The Uyghurs are sons of the soil and they must play their part in the development of Chinese society.

Contrary to Western sponsored-propaganda, the Uyghur population grew from 10.17 million to 12.71 million, an increase of between 2010 and 2018, much higher than 2% growth of Han population and 22% growth of other minority population, which is a reflection of full respect of all rights for Uyghurs.

Economy of the region has developed steadily as is evident from the key economic indicators from 2014 to 2019, average annual GDP growth rate of 7.2%, annual 9.1% growth in residential per capita disposable income, increase of general public budget revenue from 128.33 billion Yuan to 157.76 billion Yuan and remarkable improvement in Xinxiang’s infrastructure.

The living standard of the people has also increased significantly as more than ten million people have moved to new homes, achievement of full coverage of compulsory education and medical insurance coverage for over 99% population.

Xinjiang has made decisive achievements in poverty alleviation with 3.09 million people lifted out of poverty, and all the 32 impoverished counties achieving the goal of poverty alleviation.

It is because of a secure environment that the number of Chinese and foreign tourists to Xinjiang hit a record of 150 million visits in 2018, marking a 40% year-on-year increase and 213 million visits in 2019, marking a 42% year-on-year increase.

Rights and interests of all ethnic groups are fully protected and they are free to receive education, use ethnic languages and inherit their own traditional culture.

This is also borne out from the fact that Xinjiang has more than 24,000 mosques which means a mosque for every 530 Muslims in the region.

This is in sharp contrast to a number of other countries that do not allow Muslims to build mosques and maintain their religious identity.

With a 21.81 million population, Xinjiang has 12 universities and high educational institutes.

This clearly indicates the desire of the Chinese leadership to educate Uighur and other minorities in Xinjiang.
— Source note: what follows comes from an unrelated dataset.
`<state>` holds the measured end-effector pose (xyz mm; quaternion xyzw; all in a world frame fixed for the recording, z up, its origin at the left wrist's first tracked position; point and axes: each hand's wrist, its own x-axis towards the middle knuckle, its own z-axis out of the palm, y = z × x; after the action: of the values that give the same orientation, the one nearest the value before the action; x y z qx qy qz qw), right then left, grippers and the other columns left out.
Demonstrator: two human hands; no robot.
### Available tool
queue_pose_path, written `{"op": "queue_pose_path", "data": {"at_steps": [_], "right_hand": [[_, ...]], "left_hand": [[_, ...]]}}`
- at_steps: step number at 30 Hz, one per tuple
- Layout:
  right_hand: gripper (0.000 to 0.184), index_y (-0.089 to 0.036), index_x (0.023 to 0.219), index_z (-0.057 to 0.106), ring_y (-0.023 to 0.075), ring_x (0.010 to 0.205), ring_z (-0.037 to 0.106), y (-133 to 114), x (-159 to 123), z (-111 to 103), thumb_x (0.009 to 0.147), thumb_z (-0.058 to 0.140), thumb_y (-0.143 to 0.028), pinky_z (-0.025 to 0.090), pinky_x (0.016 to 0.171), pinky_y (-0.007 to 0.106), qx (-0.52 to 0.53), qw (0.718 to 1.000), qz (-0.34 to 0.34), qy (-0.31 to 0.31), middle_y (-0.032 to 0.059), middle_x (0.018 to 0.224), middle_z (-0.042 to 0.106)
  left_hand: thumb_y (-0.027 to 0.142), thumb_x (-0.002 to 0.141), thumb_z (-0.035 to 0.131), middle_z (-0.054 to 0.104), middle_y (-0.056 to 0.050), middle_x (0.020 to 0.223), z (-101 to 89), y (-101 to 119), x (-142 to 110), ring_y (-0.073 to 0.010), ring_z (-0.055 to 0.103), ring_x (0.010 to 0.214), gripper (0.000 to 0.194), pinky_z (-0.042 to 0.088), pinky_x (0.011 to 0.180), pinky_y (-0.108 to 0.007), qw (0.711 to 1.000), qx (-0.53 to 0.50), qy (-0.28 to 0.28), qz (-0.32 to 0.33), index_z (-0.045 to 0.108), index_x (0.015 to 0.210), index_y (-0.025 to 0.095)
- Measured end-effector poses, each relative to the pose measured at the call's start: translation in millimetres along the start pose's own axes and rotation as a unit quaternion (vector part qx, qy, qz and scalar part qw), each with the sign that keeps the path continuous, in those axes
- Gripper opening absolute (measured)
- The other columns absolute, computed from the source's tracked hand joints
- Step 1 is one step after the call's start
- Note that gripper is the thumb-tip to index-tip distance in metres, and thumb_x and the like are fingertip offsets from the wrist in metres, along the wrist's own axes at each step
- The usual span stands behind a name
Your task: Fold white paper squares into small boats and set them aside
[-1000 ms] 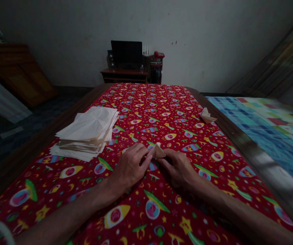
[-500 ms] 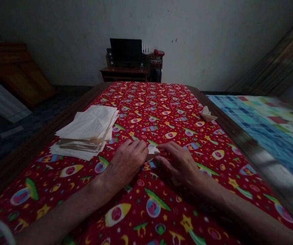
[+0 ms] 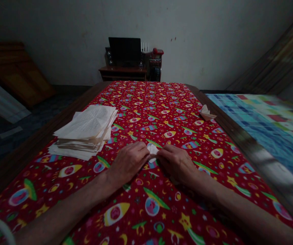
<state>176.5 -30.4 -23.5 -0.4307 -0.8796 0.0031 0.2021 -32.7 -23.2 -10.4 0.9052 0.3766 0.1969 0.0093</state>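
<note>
A small folded piece of paper [image 3: 152,149] lies on the red patterned tablecloth, between my two hands. My left hand [image 3: 131,160] is closed on its left side, fingers bent and pressed together. From the other side, my right hand [image 3: 175,161] pinches the paper's right edge. The fingertips of both hands almost meet, and they cover much of the paper. To the left of my left hand stands a stack of loose printed sheets [image 3: 85,126], the top one creased. A folded paper shape [image 3: 207,114] sits at the table's right side.
The red tablecloth [image 3: 151,102] covers a dark wooden table [image 3: 234,139]. Beyond it, a monitor [image 3: 125,49] with speakers stands on a small desk by the wall. A bed with a checked cover [image 3: 258,126] is at right. A white curved object [image 3: 1,226] shows at lower left.
My right hand has closed in on the paper, its fingers now drawn together at the edge. The paper's visible shape has changed between my hands. The view has shifted slightly.
</note>
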Motion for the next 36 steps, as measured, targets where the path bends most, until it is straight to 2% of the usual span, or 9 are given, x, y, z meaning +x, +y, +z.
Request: {"op": "queue_pose_path", "data": {"at_steps": [6,11,15,22,28,32,36], "right_hand": [[0.025,-0.015,0.078,0.061,0.0102,0.056,0.040,-1,1,1,0.093,0.043,-0.022,0.023,0.052,0.026,0.032,0.999,0.035,0.002,0.0028,0.069,0.055],[0.025,-0.015,0.077,0.058,0.0105,0.056,0.040,-3,1,3,0.093,0.041,-0.024,0.023,0.053,0.026,0.028,0.998,0.046,0.013,0.0030,0.069,0.054],[0.025,-0.015,0.077,0.057,0.0105,0.056,0.040,-4,1,3,0.093,0.041,-0.024,0.023,0.052,0.025,0.037,0.998,0.042,0.017,0.0031,0.068,0.054],[0.021,-0.016,0.081,0.057,0.0108,0.058,0.040,-1,-5,5,0.093,0.040,-0.021,0.024,0.052,0.025,0.052,0.998,0.022,0.025,0.0026,0.071,0.052],[0.022,-0.017,0.083,0.057,0.0113,0.059,0.039,2,-8,6,0.094,0.039,-0.022,0.021,0.051,0.026,0.036,0.999,-0.001,0.010,0.0021,0.072,0.050],[0.021,-0.018,0.084,0.059,0.0107,0.058,0.040,1,-7,10,0.093,0.041,-0.025,0.020,0.051,0.026,0.033,0.999,0.019,0.012,0.0020,0.073,0.052],[0.027,-0.017,0.075,0.059,0.0097,0.053,0.038,-2,-3,9,0.093,0.042,-0.026,0.020,0.050,0.026,0.032,0.997,0.059,0.028,0.0009,0.066,0.050]], "left_hand": [[0.019,0.092,0.048,0.058,-0.004,0.089,2.6,-9,0,-0.0166,0.055,0.085,0.010,0.047,0.077,-0.029,0.998,-0.064,0.011,-0.011,0.058,0.089,0.016],[0.019,0.091,0.052,0.059,-0.002,0.089,9.0,-14,-2,-0.0150,0.058,0.084,0.006,0.048,0.076,-0.028,0.990,-0.129,0.055,-0.021,0.057,0.091,0.018],[0.019,0.090,0.054,0.060,-0.003,0.091,10.8,-13,-5,-0.0155,0.059,0.086,0.006,0.049,0.077,-0.028,0.990,-0.121,0.065,-0.024,0.055,0.096,0.018],[0.021,0.090,0.054,0.062,-0.003,0.088,9.3,-13,-8,-0.0154,0.060,0.083,0.005,0.051,0.076,-0.028,0.991,-0.109,0.070,-0.031,0.058,0.090,0.017],[0.020,0.094,0.046,0.063,-0.006,0.091,10.6,-13,-10,-0.0164,0.059,0.089,0.016,0.050,0.080,-0.030,0.996,-0.063,0.068,0.016,0.062,0.091,0.017],[0.019,0.093,0.047,0.062,-0.006,0.090,11.0,-13,-10,-0.0163,0.058,0.088,0.016,0.049,0.078,-0.029,0.997,-0.061,0.044,0.028,0.063,0.089,0.017],[0.018,0.092,0.048,0.060,-0.004,0.089,13.0,-14,-6,-0.0152,0.056,0.085,0.016,0.048,0.076,-0.027,0.994,-0.098,0.057,0.004,0.063,0.087,0.017]]}}
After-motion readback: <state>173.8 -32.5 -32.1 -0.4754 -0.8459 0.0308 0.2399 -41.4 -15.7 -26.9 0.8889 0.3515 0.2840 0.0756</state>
Such efforts are also acknowledged by global bodies.

According to a report of the World Bank, “At present, there are 56,708 students in five project schools, with 24,670 being ethnic minorities, accounting for 44% of the total students in these schools.

Since 2010, the number of minority students in project schools has doubled or tripled and the proportion of monitory students has also increased rapidly.

From the above, it is quite clear that the Chinese government has a dogged determination to impart skills to the students of Uighur and other ethnic communities, many of them are Muslims.

After acquiring skills, Uighur and other Muslims of Xinjiang would have an excellent opportunity to carve out a better place in the job market of China.

Such skills would not only open the doors of jobs inside Xinjiang but possibly in other parts of the country.

Therefore, it is important for the Uighur and other Muslims of Xinjiang to stay positive, having trust in their leadership and make their presence felt in the country by taking part in the development of China.

The giant Asian country is likely to overtake the US as the biggest economic power in the coming years. Possibly, the socialist country would become a global power.

Uighur Muslims will have a sense of triumph if they played their role in China’s rise in a positive way.

This will benefit them, their families, their communities and their great country and will lead to peaceful development of CPEC & BRI.